Some axioms apply to maple syrup that just aren’t challenged.

For instance, lighter color equates to better syrup. And batches boiled down late in the season just aren’t as … delicious.

Finicky late-season weather led one county sugarmaker to experiment, and his customers were happy with the result.

“The flavor of maple syrup comes from the sap, of course, and that changes throughout the season,” said John Heiss, who considers himself more of a hobbyist than commercial maker of maple syrup. His total production came to about 53 gallons, a bit more than a typical year even though the season lasted only about four weeks. A six-week season is considered optimal.

Once sap started flowing, albeit not until March 3, it poured with vengeance out of maples on Heiss’ 60-acre parcel in Leland Township. It takes about 40 gallons of sap to produce one gallon of syrup.

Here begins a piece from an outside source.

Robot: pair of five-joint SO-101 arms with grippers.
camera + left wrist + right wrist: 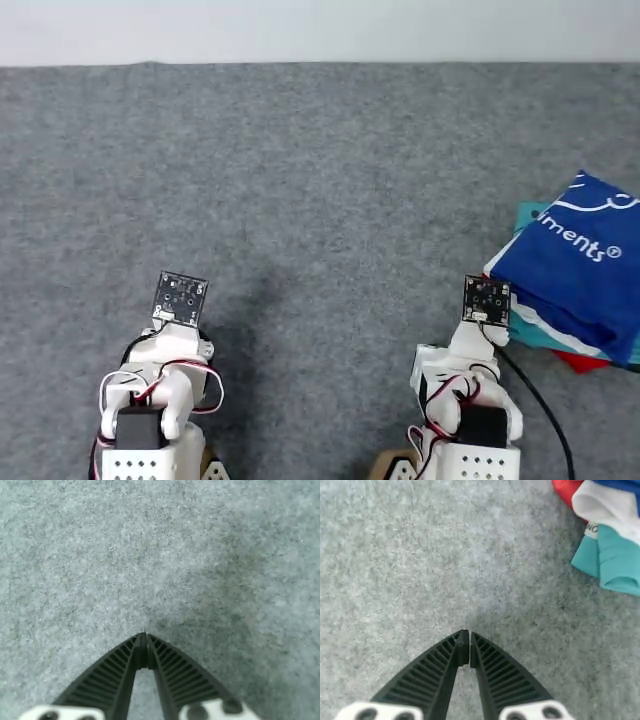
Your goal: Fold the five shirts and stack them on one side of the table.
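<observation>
Grey felt table (pixel 320 180), shirt stack (pixel 585 275) beside right gripper (pixel 469 639), tips together

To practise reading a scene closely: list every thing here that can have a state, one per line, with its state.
left gripper: shut, empty, over bare table.
right gripper: shut, empty, beside the shirts.
blue shirt: folded, on top of the pile.
teal shirt: folded, under the blue shirt, edge sticking out.
red shirt: low in the pile, a corner sticking out.
</observation>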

Then as naturally occurs, when days grew longer maple trees started flowing sap with more starch up and down their vascular systems.

“The tree is calling for the starch to start turning buds into leaves,” Heiss said.

That’s usually a signal to pull taps and call it a season. But due to near-ideal day and night temperatures in very late March and even into early April, Heiss kept the boiler on. For instance, on April 1 the temperature hit 40 degrees during the day and fell to 18 that evening at the Maple City volunteer weather station operated through the National Weather Service.

Heiss found the season finale product uniquely tasty.

Still amply sweet, shades of brown and red crept into the syrup’s color. The signature maple syrup flavor — the one Log Cabin wishes it could emulate — took on hints of molasses and even the nutty flavor of sorghum.

Think stout beer as opposed to Bud Lite.

Heiss could be found alongside Lake Leelanau drive two weeks ago peddling the last of his concoction. He explained the syrup color to each potential customer and offered small spoons for taste tests.

He wanted folks to know what they were buying.

The syrup sold like hot cakes. He’s out.

Like other Leelanau sugarmakers, he considers himself lucky to have avoided the mayhem created north of the county by an ice storm March 28-30 that left power out for weeks while toppling maple trees and destroying taps. About onethird of Michigan’s maple syrup comes from the northeast section of the Lower Peninsula, where the ice storm caused the most damage.

In Leelanau, which got rain as opposed to ice, the weather system served only to extend the sap system. That in turn gave Heiss an opportunity to experiment.